Abstract:
Discharge or unloading orifices are provided in both stages of the two stage pump to bleed seal liquid under various vacuum conditions and to render the pump immune to the effects of variation in rotor speed and in the delivery rate of seal liquid.

Description:
BACKGROUND OF THE INVENTION 
     This invention is concerned with a liquid ring pump. Such a pump essentially comprises a bladed rotor mounted within an eccentric casing into which ring liquid or seal liquid is introduced and, under the centrifugal force produced by rotation of the rotor, is caused to form a ring following the interior contour of the casing. The blades of the rotor and the inner surface of the ring define working chambers or buckets which are alternately brought into communication with inlet and outlet ports and into which a gas is admitted during a suction stroke and from which the gas is expelled as the bucket volume contracts. 
     Different porting techniques are adopted for admitting gas to the buckets and for allowing the exit of gas from the buckets. For example, a so-called center port pump is known in which the gas enters and leaves the buckets radially. A side port pump is known in which the gas enters and leaves the pump axially. Combinations of those two types of pump are also known in which one of the inlet and outlet ports communicates radially with the buckets while the other communicates axially with the buckets. 
     Additionally, the pumps may have casings which define a single lobe such that there is one operational cycle per revolution of the rotor or the casing may define multiple lobes, there being as many cycles per revolution as there are lobes. It will be recognized from the following description that the subject matter herein is applicable to the various kinds of pumps. 
     The invention is specifically concerned with pumps of the two stage kind that is to say is concerned with pumps comprising a first pumping stage, the outlet of which is connected to the inlet of a second pumping stage, the second pumping stage being of lesser capacity than the first pumping stage. One pump of this general kind is described in German Pat. No. 823,170. 

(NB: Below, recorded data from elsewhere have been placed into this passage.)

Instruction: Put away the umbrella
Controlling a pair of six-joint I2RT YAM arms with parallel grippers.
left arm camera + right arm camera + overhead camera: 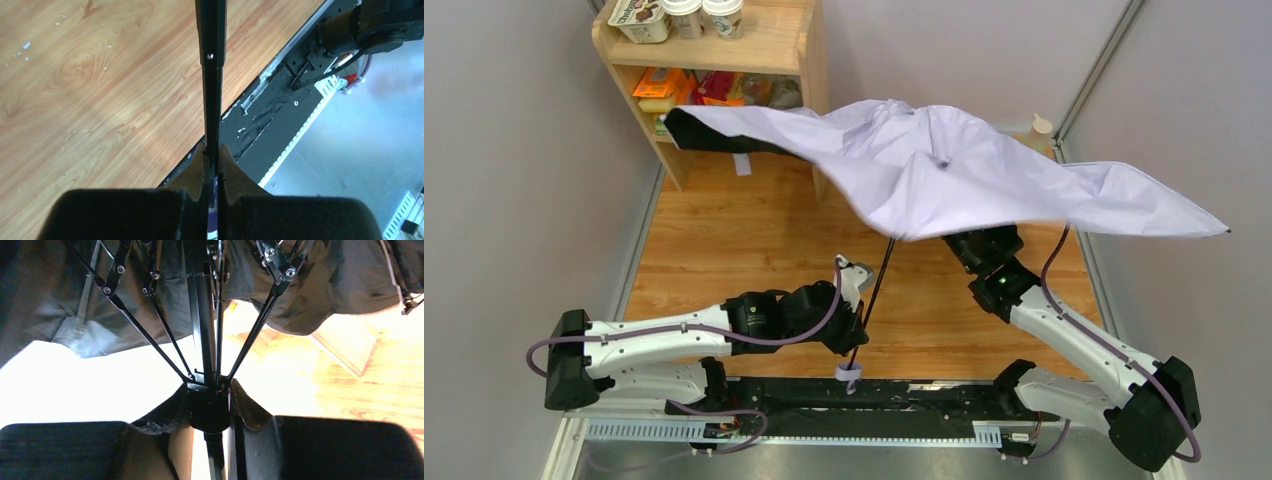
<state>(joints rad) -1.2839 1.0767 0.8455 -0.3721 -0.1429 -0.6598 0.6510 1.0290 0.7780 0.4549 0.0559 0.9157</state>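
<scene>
Umbrella (944,170): lilac canopy, spread but slack, held up over both arms. Judged light. The cloth is floppy and likely slippery, and the thin black ribs (145,333) look easily bent, so neither is a place to grip. Firm holds are the slim stiff shaft (212,75) and the sliding hub (209,412).

Left gripper (214,150): pressed together on the shaft, with the small handle (848,376) just past it.

Right gripper (210,390): pinching the hub, directly under the canopy.

Tabletop (724,250): beneath both grippers.

Shelf (774,40): well beyond them.
</scene>
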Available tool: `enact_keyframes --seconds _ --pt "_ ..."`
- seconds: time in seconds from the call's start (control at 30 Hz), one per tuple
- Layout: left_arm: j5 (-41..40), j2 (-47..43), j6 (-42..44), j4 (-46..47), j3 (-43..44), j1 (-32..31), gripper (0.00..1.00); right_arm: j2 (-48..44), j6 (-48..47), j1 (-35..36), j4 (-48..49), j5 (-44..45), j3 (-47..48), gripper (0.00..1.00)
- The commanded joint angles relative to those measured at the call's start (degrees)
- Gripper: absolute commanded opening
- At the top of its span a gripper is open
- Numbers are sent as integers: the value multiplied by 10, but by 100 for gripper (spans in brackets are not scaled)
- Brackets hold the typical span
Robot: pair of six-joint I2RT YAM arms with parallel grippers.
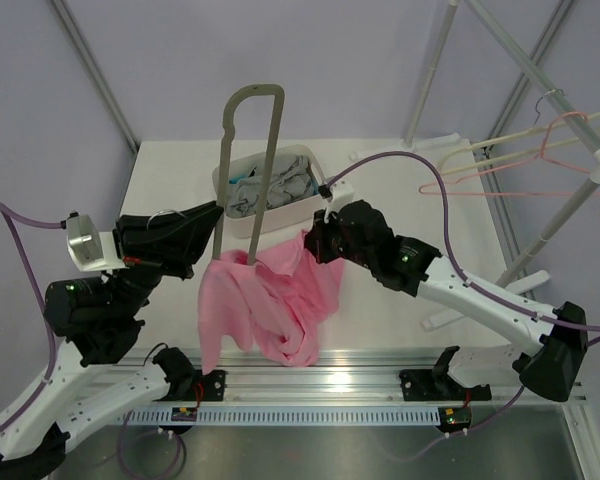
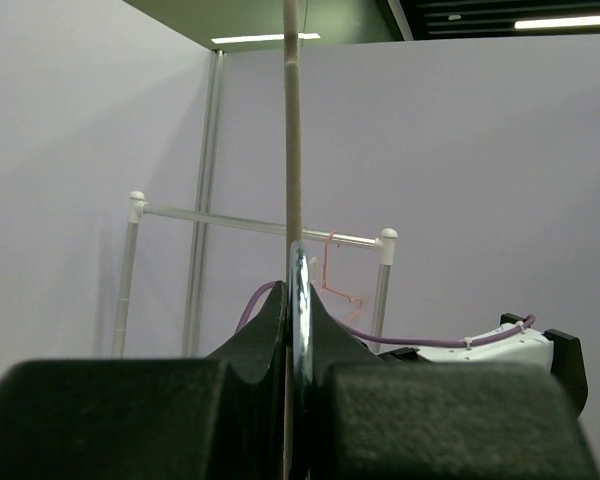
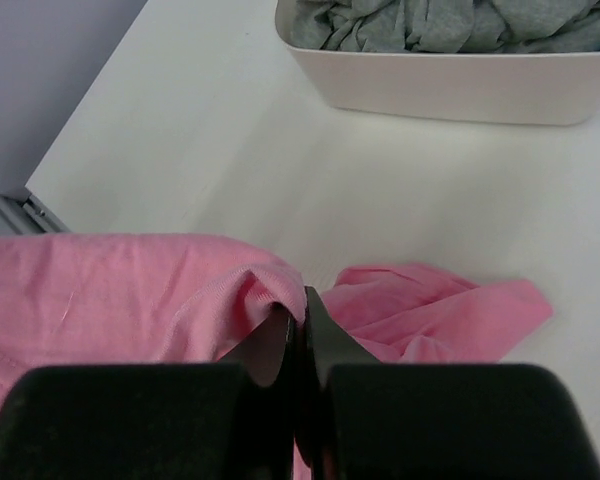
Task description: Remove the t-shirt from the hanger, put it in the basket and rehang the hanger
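Left gripper [image 1: 217,212] is clamped on the hanger [image 1: 269,160]. In the wrist view both fingers [image 2: 250,350] pinch its thin edge-on bar, with silver metal between them. The hanger stands tilted over the table [image 1: 170,180], its far end toward 12 o'clock, crossing in front of the white tub [image 1: 290,208] of grey clothes [image 1: 295,180]. The t-shirt [image 1: 270,300] hangs bunched from the hanger's near end and drapes toward 6 o'clock, close to the table's front edge. Right gripper [image 1: 313,238], at the shirt's 2 o'clock corner, is pinched closed on a fold of pink fabric — fingers [image 3: 335,345] meet with cloth between. The tub sits at 12 o'clock from the shirt, apart from it.
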Motion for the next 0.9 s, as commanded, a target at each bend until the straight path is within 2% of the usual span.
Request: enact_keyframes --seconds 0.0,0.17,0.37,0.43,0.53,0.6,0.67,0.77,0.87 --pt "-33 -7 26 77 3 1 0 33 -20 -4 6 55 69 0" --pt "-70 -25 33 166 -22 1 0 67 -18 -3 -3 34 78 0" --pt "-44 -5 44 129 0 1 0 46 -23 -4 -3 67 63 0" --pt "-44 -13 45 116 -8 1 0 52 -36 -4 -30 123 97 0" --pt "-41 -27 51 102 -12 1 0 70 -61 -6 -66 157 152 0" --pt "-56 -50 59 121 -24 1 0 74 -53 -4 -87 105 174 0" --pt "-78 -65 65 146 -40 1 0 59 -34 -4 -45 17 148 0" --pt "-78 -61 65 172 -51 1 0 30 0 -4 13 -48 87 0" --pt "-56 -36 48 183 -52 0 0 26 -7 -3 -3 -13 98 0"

     It is well known that in two stage pumps the first stage is constructed with several times the volumetric displacement capacity of the second stage. At low vacuum levels the first stage pump discharges a gas volume rate greater than that which can be handled by the second stage, i.e. a gas volume rate in excess of the capacity of the second stage. If the second stage has a full liquid ring and the interstage, i.e. the connection between the first and second stages, is not otherwise vented, the excess volume of gas passed from the first stage over that which can be accommodated by the second stage, is trapped which results in high pressures between the first and second stages. This situation results in such performance problems as a high power requirement, reduced first stage capacity and surging, i.e. unstable pumping action. Attempts to solve this problem have included the provision of a bypass check valve to vent the excess of the pump&#39;s capacity, the check valve opening whenever the volume of gas moved by the first stage exceeds that which can be handled by the second stage. This solution is generally adequate but, of course, relies upon a mechanical device for its effectiveness and the valve is subject to breakdown or malfunction. 

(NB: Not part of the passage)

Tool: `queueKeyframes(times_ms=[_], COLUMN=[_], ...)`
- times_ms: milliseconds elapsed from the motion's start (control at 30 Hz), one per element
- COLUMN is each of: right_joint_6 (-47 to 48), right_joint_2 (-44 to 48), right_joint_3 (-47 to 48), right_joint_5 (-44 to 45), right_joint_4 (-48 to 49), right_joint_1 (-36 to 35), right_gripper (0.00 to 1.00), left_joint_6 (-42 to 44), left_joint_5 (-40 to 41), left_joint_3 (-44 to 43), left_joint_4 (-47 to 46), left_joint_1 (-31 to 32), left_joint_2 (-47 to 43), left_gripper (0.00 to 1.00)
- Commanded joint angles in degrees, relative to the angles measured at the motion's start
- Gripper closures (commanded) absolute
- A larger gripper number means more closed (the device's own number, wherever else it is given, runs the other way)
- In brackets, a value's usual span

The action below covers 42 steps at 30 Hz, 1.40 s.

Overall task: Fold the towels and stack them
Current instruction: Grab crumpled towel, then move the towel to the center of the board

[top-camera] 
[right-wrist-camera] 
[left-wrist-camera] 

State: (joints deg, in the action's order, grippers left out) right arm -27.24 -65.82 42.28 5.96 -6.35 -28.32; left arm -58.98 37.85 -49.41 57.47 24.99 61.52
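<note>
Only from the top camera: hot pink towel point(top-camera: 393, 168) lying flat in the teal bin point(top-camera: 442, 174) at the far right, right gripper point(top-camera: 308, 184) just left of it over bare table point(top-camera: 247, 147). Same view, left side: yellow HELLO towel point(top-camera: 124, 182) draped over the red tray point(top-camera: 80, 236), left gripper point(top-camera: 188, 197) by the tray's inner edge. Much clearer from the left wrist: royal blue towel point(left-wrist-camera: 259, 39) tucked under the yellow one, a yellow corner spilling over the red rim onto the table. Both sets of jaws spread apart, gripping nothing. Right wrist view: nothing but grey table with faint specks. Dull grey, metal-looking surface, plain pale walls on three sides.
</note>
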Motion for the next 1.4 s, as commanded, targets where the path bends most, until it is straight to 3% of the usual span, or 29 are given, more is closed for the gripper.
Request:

     An alternative technique is described in the aforementioned German patent specification. In that patent there is provided an unloader hole in the second stage which is effective to bleed seal liquid from that stage to decrease the thickness of the liquid ring and necessarily, therefore, to increase the capability of the second stage to permit the gas to pass directly from its inlet to its discharge. This method also relies on a valve to regulate the amount of liquid discharge from the second stage and, of course, one configuration or valve setting providing for a specific discharge at a nominal operating condition does not give good performance characteristics at different speeds and seal flow rates. Further, this latter method is one which does not provide tolerance to seal flow variations and to rotor speed variations. 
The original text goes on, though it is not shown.